▸ What the task requires: Determine how many lines in the material below contain the word "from", and give that number without comment.

◆ ◆ ◆ ◆ ◆ ◆ ◆

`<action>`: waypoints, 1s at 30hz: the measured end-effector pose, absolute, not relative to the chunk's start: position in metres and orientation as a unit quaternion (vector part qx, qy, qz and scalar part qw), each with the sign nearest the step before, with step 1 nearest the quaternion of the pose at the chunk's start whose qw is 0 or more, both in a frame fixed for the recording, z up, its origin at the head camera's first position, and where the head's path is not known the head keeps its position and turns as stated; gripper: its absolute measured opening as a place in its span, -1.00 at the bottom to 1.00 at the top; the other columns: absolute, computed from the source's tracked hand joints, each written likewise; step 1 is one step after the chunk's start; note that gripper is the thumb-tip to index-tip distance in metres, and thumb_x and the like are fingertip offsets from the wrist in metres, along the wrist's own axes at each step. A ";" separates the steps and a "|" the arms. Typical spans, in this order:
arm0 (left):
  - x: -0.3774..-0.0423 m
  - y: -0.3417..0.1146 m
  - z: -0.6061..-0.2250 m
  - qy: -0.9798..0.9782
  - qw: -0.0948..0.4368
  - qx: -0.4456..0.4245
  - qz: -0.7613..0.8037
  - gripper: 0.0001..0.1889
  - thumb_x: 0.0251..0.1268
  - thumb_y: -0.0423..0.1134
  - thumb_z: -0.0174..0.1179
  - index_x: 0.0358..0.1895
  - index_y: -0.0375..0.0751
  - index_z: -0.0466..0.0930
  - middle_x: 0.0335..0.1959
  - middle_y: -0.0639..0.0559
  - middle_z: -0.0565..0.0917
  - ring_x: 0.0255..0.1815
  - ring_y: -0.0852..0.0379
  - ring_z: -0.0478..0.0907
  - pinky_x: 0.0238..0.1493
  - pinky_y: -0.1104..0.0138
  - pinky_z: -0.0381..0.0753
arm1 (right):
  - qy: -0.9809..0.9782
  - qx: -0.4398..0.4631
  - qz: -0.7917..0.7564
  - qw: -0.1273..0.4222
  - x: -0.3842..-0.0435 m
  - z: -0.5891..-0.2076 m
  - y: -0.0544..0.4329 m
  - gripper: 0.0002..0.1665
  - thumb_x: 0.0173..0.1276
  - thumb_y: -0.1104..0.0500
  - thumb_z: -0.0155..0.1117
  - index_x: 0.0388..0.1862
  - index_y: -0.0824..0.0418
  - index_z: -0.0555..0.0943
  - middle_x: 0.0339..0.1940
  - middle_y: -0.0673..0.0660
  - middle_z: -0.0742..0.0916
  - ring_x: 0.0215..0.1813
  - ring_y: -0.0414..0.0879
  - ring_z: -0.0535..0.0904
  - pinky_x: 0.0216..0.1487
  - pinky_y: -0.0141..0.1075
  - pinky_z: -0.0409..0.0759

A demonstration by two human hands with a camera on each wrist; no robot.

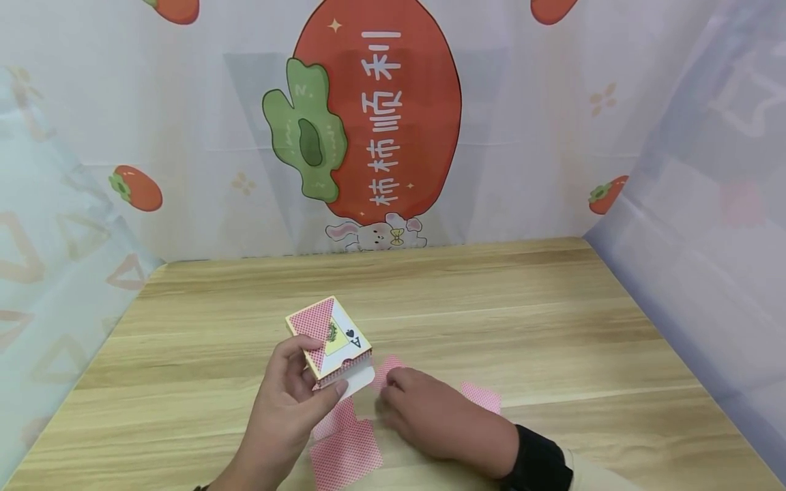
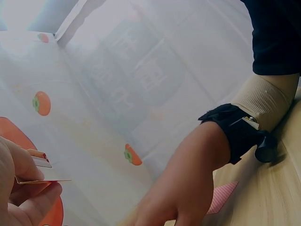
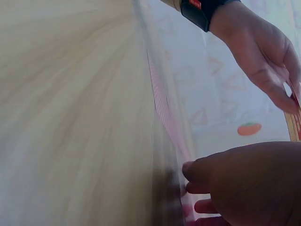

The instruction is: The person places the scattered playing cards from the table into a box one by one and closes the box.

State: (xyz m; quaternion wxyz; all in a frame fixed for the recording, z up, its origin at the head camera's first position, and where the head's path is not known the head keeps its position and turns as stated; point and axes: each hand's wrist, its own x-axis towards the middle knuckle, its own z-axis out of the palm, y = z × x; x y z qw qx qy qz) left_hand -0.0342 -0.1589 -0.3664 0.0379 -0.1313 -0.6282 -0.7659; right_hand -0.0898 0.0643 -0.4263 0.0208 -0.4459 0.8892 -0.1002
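Observation:
My left hand (image 1: 279, 409) grips a playing card box (image 1: 331, 334), raised above the table and tilted. Its top has a red-and-white pattern and an ace of spades corner; the white flap (image 1: 359, 377) hangs open toward me. Low over the table, my right hand (image 1: 430, 412) has bent fingers at the near edge of a red-patterned playing card (image 1: 388, 368). Whether they pinch that card is hidden. In the right wrist view, the right hand's fingertips (image 3: 189, 169) meet the tabletop beside pink cards (image 3: 162, 103).
Two overlapping cards (image 1: 346, 453) lie face down below the box. Another card (image 1: 482, 395) lies behind my right forearm. The wooden table (image 1: 522, 307) ends at a printed curtain (image 1: 503, 170) at the back, with curtains on both sides.

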 end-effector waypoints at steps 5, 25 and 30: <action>-0.034 -0.158 -0.368 -0.630 0.037 -0.138 -0.764 -0.35 0.18 -0.72 0.16 0.28 -0.18 0.20 0.21 -0.21 0.38 0.14 0.03 0.57 0.02 0.26 0.72 | 0.901 -0.411 -0.137 0.032 -0.091 -0.431 0.090 -0.91 0.55 0.07 0.16 -0.13 0.02 0.59 -0.14 -0.13 0.52 -0.12 -0.30 0.40 -0.07 -0.46 0.54; -0.034 -0.157 -0.370 -0.627 0.023 -0.142 -0.766 -0.37 0.20 -0.70 0.18 0.24 -0.13 0.22 0.18 -0.12 0.45 0.11 0.07 0.59 -0.02 0.29 0.72 | 0.936 -0.285 -0.192 0.077 -0.107 -0.419 0.129 -0.44 0.30 0.04 0.43 0.25 0.11 0.55 0.13 0.00 0.60 0.19 -0.06 0.46 0.16 -0.12 0.55; -0.033 -0.156 -0.371 -0.628 0.018 -0.144 -0.765 -0.37 0.21 -0.69 0.18 0.25 -0.13 0.21 0.19 -0.11 0.45 0.12 0.06 0.59 -0.02 0.28 0.72 | 0.931 -0.269 -0.220 0.109 -0.114 -0.420 0.131 -0.36 0.18 0.11 0.44 0.29 0.07 0.55 0.05 -0.06 0.60 0.09 -0.11 0.40 0.07 -0.15 0.46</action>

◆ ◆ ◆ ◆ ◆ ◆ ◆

▸ Task output: 2